Fifty-two unread texts.

While the majority of them were from the same number that had been blowing up my phone for the last two hours, there were others from my friends, co-workers, the beleaguered head of PR at MullinsParker, and the woman who came round to steam my carpets once and ruined a rug but I didn't have the heart to tell her and paid anyway. Good news travelled fast. Salacious gossip moved like wildfire.

‘Is she still talking about the book or is this about Joe?' she stage-whispered to our brother whose face took on a grim expression.

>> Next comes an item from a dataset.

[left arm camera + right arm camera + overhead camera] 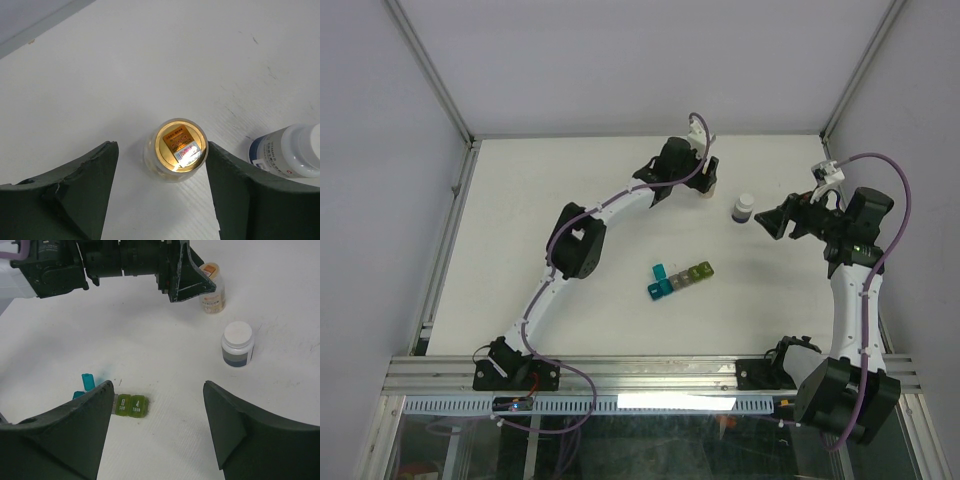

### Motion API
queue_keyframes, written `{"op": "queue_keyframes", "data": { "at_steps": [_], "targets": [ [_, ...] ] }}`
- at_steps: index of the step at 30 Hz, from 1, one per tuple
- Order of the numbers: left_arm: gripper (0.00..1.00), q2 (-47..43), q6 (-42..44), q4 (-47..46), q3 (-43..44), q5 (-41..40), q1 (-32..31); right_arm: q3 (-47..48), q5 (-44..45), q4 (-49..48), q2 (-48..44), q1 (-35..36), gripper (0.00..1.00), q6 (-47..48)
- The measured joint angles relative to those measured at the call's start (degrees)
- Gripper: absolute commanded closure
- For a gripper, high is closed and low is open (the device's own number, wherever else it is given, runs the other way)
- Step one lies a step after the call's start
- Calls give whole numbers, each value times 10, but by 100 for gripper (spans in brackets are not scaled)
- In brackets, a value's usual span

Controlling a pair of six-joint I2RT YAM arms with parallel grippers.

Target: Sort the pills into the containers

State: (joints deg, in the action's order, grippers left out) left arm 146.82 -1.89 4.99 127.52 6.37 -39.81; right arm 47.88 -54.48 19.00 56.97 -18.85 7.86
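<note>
The containers (678, 280) are a short strip of coloured compartments in mid-table, with one teal lid (658, 271) flipped up. In the right wrist view its green end (131, 406) lies beside my left finger. No loose pills show. My left gripper (161, 150) hangs open over the tan-capped clear bottle (175, 150). The right finger (225, 170) is close against the cap and the left finger (95, 170) stands well apart from it. From above, this gripper (702, 180) is at the far middle. My right gripper (157, 390) is open and holds nothing.
A dark bottle with a white cap (744, 208) stands just right of the tan-capped bottle (705, 190), with the right gripper (768, 220) close beside it. It also shows in both wrist views: white-capped bottle (292, 152), white-capped bottle (237, 344). Walls enclose the table on three sides.
</note>
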Motion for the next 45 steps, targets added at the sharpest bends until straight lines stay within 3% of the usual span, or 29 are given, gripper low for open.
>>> {"op": "queue_keyframes", "data": {
  "at_steps": [5,11,14,16,23,26,30,36,45],
  "targets": [
    [38,33,0,-3,15,-1,-3,-2,-3,-5,0,0,25,0],
    [81,57,-2,-7,30,-4,-11,-10,-6,-9,0,0,25,0],
    [93,54,0,-12,24,-2,-11,-10,-16,-10,0,0,25,5],
    [99,25,0,-27,-27,1,-11,-14,-32,-12,0,0,25,19],
    [100,-235,-26,-125,-375,63,-11,-21,-86,-6,-4,42,15,149],
    [100,-357,-63,-226,-494,106,-11,-20,-112,-2,-4,91,15,237],
    [100,-444,-137,-392,-591,137,-12,-6,-137,3,9,129,15,299],
    [100,-421,-278,-526,-636,137,-18,-4,-81,-50,15,158,14,297],
    [100,-392,-373,-531,-637,85,-60,-38,53,-142,35,228,14,280]
  ]
}}
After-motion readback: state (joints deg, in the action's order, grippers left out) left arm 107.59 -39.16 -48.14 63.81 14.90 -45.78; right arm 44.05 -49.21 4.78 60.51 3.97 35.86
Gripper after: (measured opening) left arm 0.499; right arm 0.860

My phone lit up again, same number, one I refused to assign a name to, not even William's suggestion of ‘Wanker the Weasel Do Not Answer'. I was so upset with myself for being so stupid and ignoring my instincts. It was a genius play when you thought about it, present yourself as an arsehole, surprise the woman by being a halfway decent human, then, once she's on the hook, briefly remind her you are in fact an arsehole so when the truth comes out and she finds out she was right in the first place, you're off scot-free, leaving her behind to wonder how she could ever have been such an idiot.

And by her, I meant me.

‘Please answer it,' Charlotte begged as the phone kept ringing. ‘Miscommunication is my least favourite trope. You're killing me with this.'

‘It's not miscommunication, it's secret wife,' I reminded her. ‘Which just replaced instalove as my personal least favourite.'

‘Then let me talk to him,' she demanded. ‘I'll end him in under a minute. Or I could post something? Set up a couple of finstas, ruin his life?'

‘Imagine getting read filth by an eighteen-year-old.' William grunted behind the wheel as she opened an app on her phone I couldn't identify in the mirror. ‘It would be easier to put your head in the oven.'

‘No one is creating finstas or reading him to anything,' I ordered. ‘His name is not to be spoken ever again by anyone in the car and that includes on the internet.'

In the backseat, Charlotte grunted something under her breath and kept her finger pressed on the delete button.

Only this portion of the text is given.